Two Cello, Two Friends, Two Nights at The Garden Theater
On June 21, Two Cellos, Two Friends, Two Nights was a unique jazz and blues collaboration of two virtuoso cellists, Vermont-based Eugene Friesen and Benzie County’s own Crispin Campbell. The performance broke from the stereotypical image of a cello concert – very serious, full of classical music – to include a variety of musical styles, much of it improvisational and experimental, as well as glimmers of humor embedded in their music.
From the hard-edged tango rhythms of Bossa Nova, a genre of Brazilian music, to the rhythmical interplay that was inspired by a Zimbabwean beat, Friesen and Campbell took the audience on a global tour that also included Egypt, Japan, and California.
Teeming with grooving, emotional, sparkling, and sometimes outrageous rhythms, their performance wowed the audience from the beginning set. Friesen and Campbell – accompanied by “two friends,” one playing a viola and the other a guitar – began Saturday’s performance at The Garden Theater with Bach’s Cello Suite No. 1-Prelude. They followed up with the famous American folk song The Water Is Wide, a tribute to the recently deceased Pete Seeger. The transition between these stylistically very different songs was smooth, yet playful.
Next they played a piece, composed by Friesen, that honored the life of a moose. At one point in the evening, while Campbell played laid-back blues music, Friesen created beats by colliding two cow bones as if he was playing a drum. When they played a song that Friesen said was inspired by an Arabic rapper, their fingers moved so fast and freely that it was as if their cellos were part of their bodies.
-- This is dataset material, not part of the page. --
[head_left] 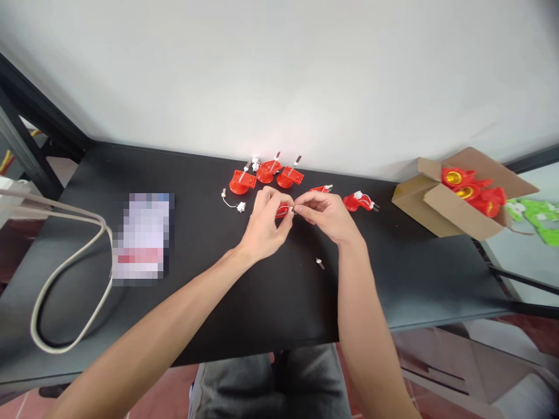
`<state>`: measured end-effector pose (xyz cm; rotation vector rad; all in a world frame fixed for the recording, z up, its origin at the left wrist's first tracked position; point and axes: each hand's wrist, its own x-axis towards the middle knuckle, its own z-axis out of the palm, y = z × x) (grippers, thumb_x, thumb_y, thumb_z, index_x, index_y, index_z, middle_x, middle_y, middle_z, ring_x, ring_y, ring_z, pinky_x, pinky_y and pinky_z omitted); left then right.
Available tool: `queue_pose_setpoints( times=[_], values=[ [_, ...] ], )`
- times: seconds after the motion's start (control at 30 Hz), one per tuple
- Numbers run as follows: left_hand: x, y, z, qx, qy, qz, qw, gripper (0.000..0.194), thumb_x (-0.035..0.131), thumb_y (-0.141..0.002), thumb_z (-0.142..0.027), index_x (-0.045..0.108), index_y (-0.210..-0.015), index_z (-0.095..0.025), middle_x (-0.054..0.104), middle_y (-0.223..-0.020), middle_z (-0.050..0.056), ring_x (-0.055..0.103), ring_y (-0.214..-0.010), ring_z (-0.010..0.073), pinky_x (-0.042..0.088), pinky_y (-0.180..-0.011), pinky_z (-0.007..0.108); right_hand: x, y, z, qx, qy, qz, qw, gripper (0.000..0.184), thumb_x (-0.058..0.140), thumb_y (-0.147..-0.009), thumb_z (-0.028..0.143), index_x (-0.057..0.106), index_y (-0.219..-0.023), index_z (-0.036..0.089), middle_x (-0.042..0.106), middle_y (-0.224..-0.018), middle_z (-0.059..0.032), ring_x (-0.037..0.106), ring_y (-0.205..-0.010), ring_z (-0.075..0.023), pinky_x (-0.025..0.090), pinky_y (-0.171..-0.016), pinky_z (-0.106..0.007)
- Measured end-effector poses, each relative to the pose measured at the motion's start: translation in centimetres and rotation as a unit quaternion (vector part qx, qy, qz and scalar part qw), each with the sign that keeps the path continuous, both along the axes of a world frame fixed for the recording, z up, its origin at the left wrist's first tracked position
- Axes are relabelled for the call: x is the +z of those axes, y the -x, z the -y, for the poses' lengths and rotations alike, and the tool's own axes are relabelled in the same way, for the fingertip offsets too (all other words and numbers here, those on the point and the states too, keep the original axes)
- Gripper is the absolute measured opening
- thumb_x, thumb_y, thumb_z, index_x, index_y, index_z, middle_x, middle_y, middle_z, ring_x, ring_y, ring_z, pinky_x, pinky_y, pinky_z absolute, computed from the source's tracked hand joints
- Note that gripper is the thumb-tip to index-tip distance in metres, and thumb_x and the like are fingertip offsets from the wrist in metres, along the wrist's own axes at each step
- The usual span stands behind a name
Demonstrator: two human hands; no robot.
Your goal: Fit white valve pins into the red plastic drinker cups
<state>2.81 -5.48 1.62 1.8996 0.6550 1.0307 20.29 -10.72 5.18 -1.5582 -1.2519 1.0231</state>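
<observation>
My left hand [269,222] is closed around a red plastic part with white wires [283,210], held over the middle of the black table. Thumb and index finger of my right hand [321,214] pinch at the right end of the same part, where a small white piece shows. Just behind my hands stand several similar red parts [242,181], each with a metal strip sticking up. Another red part with white wires [358,201] lies right of my right hand. A small white piece with a metal strip [320,263] lies in front of my hands.
At the right, an open cardboard box [458,212] holds red and gold parts, with green parts [539,218] beyond it. A blurred-out flat object [144,235] and a looped pale cable [41,302] lie at left. A wired white connector [240,206] sits behind my left hand.
</observation>
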Motion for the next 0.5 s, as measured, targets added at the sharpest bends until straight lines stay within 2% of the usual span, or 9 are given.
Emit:
queue_pose_setpoints(
  times=[0.3, 0.37, 0.5],
  values=[
    [0.23, -0.08, 0.25, 0.009, 0.003, -0.013, 1.000, 0.012, 0.055, -0.090, -0.012, 0.053, -0.096, -0.022, 0.055, -0.103, 0.004, 0.053, -0.099, 0.0184, 0.051, -0.079, 0.033, 0.15, 0.31, 0.08, 0.002, 0.005, -0.010, 1.000, 0.028, 0.082, -0.079, 0.047, 0.074, -0.086, 0.021, 0.071, -0.085, -0.0026, 0.058, -0.066, -0.0128, 0.047, -0.057, -0.028],
    [0.24, -0.07, 0.33, 0.003, 0.006, -0.012, 1.000, 0.013, 0.054, -0.090, -0.011, 0.053, -0.096, -0.022, 0.055, -0.103, 0.004, 0.053, -0.101, 0.0187, 0.052, -0.079, 0.033, 0.05, 0.35, 0.02, -0.001, -0.006, -0.025, 1.000, 0.028, 0.083, -0.078, 0.046, 0.075, -0.090, 0.022, 0.072, -0.088, -0.0030, 0.062, -0.071, -0.0142, 0.051, -0.061, -0.028],
    [0.14, -0.08, 0.44, -0.006, -0.001, -0.004, 1.000, 0.012, 0.054, -0.091, -0.012, 0.054, -0.098, -0.022, 0.055, -0.103, 0.004, 0.054, -0.100, 0.0186, 0.053, -0.082, 0.034, -0.13, 0.45, -0.06, 0.014, 0.000, -0.060, 0.998, 0.031, 0.085, -0.077, 0.045, 0.076, -0.097, 0.023, 0.075, -0.097, -0.0038, 0.069, -0.087, -0.0179, 0.057, -0.080, -0.033]
  ],
)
Later came the most heartwarming moment of the night, when the duo played a song based on a mother whale that Friesen had seen in the ocean off of the California coast. The two played their cellos gracefully with a recording of whales. At the end of this sacred and elegant song, they each pulled the squeaky sound of a whale out of their cellos by dragging their fingers from the head to the tail of their fingerboards.
Friesen and Campbell played through a give-and-take style, free of standardized techniques and styling, which let the audience think beyond the ordinary perspective, leading to more imaginative visuals to go along with the impromptu sounds being heard. The musicians scratched, flicked, plucked, bowed, and even played without a bow.
Since Friesen traveled frequently – he has taught music workshops around the world – the concert was highly influenced by nature, as well as different places and cultures. His cello playing for nature and animals is related to his active involvement in Paul Winter Consort, an American music group that is led by Paul Winter. This group’s distinct sound is based on them mixing jazz, classical music, world music and ecological music, which is altogether called “Earth music”. On Friesen’s trips, he was inspired by the interactions that he had with other musicians from different backgrounds and cultures. Friesen also sang haunting melodies during to enlarge the depth of pieces as his voice rose and fell with the cellos. Campbell, who has traveled to and taught music in Colombia, showed sad and dramatic melodies of gypsy, jazz, and tango ballads.
It was impressive to hear a variety of music genres, a form of indirect storytelling of both men’s journey through cello playing. The “two friends” lent the delicate sounds of the viola that contrasted well with the dark and deep sound of cello and the guitar’s distinctive acoustic sound that combined well with the cello’s Romani music.